= Task statement =
Go through the entries below and collect each line with the string "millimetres" in it.
====
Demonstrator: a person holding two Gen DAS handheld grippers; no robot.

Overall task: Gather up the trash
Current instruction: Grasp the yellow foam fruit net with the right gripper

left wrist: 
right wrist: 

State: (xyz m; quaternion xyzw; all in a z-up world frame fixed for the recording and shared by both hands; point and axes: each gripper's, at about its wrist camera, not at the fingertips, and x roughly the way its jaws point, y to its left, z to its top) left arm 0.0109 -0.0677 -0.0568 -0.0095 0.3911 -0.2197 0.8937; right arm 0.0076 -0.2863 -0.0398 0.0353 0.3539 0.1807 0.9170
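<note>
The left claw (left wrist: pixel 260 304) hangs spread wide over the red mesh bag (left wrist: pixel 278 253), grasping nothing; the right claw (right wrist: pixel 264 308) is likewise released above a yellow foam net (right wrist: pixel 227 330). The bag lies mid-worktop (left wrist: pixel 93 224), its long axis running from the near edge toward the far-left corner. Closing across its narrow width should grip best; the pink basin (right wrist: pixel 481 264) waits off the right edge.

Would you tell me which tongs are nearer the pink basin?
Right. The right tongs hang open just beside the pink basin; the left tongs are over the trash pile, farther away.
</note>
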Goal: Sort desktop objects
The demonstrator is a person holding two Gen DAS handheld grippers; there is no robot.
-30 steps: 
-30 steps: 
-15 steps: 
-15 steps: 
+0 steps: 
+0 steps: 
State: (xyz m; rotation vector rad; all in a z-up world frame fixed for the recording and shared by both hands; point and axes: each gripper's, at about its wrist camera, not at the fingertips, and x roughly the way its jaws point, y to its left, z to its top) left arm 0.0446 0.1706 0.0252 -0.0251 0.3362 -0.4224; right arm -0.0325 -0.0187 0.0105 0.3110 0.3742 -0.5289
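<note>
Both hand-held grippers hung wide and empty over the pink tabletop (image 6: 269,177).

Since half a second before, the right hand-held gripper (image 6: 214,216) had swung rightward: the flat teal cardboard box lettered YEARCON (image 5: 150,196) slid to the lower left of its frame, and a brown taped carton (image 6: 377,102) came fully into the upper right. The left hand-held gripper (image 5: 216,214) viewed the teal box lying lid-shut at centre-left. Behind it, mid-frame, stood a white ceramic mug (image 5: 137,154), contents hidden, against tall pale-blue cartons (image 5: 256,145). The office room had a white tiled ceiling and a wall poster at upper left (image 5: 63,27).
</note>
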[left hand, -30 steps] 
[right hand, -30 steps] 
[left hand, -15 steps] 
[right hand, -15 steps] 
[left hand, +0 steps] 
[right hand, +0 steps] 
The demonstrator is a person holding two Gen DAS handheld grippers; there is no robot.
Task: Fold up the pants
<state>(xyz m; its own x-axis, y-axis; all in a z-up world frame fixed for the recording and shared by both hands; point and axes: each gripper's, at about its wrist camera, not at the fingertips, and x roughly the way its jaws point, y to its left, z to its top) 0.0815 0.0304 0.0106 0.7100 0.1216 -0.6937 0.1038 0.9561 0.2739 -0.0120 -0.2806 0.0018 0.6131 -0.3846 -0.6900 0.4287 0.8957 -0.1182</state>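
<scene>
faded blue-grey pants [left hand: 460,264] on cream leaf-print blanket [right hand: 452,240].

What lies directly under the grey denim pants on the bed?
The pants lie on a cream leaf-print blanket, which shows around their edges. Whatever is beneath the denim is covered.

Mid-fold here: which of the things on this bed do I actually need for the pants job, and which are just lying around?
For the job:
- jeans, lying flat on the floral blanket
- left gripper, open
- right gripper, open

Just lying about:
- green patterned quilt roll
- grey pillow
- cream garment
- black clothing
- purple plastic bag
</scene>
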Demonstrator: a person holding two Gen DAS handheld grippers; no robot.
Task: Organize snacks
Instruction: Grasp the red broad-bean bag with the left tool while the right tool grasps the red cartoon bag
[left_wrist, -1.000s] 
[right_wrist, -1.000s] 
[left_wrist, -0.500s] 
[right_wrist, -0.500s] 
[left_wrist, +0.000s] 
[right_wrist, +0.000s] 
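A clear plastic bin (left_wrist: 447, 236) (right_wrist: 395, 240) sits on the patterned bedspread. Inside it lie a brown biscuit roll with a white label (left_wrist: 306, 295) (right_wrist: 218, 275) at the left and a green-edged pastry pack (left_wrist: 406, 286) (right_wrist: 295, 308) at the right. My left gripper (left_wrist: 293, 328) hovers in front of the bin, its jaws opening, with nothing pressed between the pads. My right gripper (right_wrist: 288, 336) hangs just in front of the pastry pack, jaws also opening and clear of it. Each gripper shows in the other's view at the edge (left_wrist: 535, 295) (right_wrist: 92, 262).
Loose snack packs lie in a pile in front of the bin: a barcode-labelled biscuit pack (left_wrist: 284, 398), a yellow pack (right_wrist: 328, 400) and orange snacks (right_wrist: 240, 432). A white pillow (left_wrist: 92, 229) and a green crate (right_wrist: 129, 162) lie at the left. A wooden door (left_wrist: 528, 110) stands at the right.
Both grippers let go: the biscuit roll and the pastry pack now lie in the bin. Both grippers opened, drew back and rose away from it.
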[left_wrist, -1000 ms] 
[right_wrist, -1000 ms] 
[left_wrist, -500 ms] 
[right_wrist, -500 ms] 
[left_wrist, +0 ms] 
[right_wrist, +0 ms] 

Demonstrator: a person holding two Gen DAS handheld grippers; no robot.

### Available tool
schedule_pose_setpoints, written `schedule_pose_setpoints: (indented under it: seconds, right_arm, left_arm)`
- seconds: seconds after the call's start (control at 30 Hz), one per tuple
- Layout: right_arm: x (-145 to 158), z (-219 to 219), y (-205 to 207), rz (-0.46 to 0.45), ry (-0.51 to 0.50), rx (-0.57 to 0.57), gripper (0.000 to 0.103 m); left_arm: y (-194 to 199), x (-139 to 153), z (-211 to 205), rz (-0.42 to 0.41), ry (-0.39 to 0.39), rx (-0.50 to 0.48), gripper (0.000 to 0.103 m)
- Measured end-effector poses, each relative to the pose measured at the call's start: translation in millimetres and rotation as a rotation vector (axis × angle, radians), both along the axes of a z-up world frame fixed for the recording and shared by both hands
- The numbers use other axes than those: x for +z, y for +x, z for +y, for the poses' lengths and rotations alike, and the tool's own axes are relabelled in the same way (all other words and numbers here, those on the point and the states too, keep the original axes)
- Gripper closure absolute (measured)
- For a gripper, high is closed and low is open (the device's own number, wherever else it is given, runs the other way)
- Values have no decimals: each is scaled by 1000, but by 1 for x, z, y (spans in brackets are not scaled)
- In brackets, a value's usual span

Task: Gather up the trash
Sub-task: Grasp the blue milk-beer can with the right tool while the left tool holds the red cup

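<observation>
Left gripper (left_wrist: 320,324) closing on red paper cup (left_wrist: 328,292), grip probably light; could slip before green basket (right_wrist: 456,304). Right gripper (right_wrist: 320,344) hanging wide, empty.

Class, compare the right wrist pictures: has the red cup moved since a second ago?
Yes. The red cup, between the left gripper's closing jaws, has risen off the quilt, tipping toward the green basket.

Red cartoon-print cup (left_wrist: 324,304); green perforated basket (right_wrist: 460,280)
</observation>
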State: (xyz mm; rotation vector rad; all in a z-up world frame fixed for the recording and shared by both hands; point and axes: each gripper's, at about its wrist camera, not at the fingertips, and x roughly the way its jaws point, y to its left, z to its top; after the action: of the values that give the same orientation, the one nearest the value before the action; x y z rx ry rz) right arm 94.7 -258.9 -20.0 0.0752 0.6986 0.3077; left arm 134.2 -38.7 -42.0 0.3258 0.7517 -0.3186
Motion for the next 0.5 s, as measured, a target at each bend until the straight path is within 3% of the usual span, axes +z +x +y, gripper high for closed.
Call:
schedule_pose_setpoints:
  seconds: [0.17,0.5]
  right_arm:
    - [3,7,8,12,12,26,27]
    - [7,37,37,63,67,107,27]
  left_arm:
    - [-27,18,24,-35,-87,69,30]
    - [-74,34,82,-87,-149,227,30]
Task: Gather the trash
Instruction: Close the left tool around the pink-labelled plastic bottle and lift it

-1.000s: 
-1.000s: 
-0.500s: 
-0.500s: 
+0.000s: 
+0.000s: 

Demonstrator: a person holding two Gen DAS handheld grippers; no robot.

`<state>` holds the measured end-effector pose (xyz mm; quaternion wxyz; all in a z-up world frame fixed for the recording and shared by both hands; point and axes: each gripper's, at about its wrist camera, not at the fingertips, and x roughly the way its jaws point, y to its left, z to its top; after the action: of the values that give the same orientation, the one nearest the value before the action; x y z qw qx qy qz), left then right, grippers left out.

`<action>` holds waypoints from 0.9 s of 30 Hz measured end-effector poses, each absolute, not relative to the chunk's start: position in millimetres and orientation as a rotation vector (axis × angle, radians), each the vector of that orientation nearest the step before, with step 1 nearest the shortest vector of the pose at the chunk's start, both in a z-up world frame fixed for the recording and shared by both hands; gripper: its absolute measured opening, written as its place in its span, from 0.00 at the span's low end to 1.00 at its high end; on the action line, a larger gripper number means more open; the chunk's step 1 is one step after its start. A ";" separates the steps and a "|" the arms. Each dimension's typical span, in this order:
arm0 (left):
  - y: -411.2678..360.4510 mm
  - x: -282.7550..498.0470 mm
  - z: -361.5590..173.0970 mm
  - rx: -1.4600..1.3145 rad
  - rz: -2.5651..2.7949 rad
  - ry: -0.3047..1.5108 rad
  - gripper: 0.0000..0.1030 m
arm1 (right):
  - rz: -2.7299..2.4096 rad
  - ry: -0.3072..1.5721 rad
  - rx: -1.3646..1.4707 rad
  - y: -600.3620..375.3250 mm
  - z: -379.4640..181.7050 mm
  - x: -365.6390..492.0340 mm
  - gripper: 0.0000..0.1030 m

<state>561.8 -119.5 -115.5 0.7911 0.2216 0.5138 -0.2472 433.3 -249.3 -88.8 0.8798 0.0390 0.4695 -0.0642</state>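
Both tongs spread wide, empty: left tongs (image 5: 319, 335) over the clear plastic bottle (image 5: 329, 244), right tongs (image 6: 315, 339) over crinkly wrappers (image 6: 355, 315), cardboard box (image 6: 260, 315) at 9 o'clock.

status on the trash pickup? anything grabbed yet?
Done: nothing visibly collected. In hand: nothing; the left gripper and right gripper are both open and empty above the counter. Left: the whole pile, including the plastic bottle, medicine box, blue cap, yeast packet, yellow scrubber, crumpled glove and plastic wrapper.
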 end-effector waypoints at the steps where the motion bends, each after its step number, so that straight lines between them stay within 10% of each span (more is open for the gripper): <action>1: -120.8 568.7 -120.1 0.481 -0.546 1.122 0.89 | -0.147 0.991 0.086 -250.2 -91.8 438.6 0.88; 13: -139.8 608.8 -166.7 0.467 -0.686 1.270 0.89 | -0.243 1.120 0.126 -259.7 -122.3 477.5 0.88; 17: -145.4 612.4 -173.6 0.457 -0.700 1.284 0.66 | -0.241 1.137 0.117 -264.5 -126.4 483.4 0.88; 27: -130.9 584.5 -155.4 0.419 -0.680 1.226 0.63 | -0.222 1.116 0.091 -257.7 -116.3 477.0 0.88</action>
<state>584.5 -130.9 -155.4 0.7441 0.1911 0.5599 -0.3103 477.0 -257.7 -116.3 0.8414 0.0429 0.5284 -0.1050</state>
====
= Response to this exercise =
- Measured end-effector poses, each relative to the pose measured at the call's start: translation in millimetres and rotation as a rotation vector (axis × angle, radians), both along the axes of a z-up world frame fixed for the recording and shared by both hands
`<action>` holds waypoints from 0.9 s of 30 Hz measured end-effector poses, each absolute, not relative to the chunk's start: position in millimetres and orientation as a rotation vector (axis × angle, radians), each the vector of that orientation nearest the step before, with step 1 nearest the shortest vector of the pose at the chunk's start, both in a z-up world frame fixed for the recording and shared by both hands; gripper: its absolute measured opening, written as its place in its span, from 0.00 at the span's low end to 1.00 at its high end; on the action line, a larger gripper number means more open; the chunk's step 1 is one step after its start. A ";" separates the steps and a "|" the arms. Each dimension's typical span, in this order:

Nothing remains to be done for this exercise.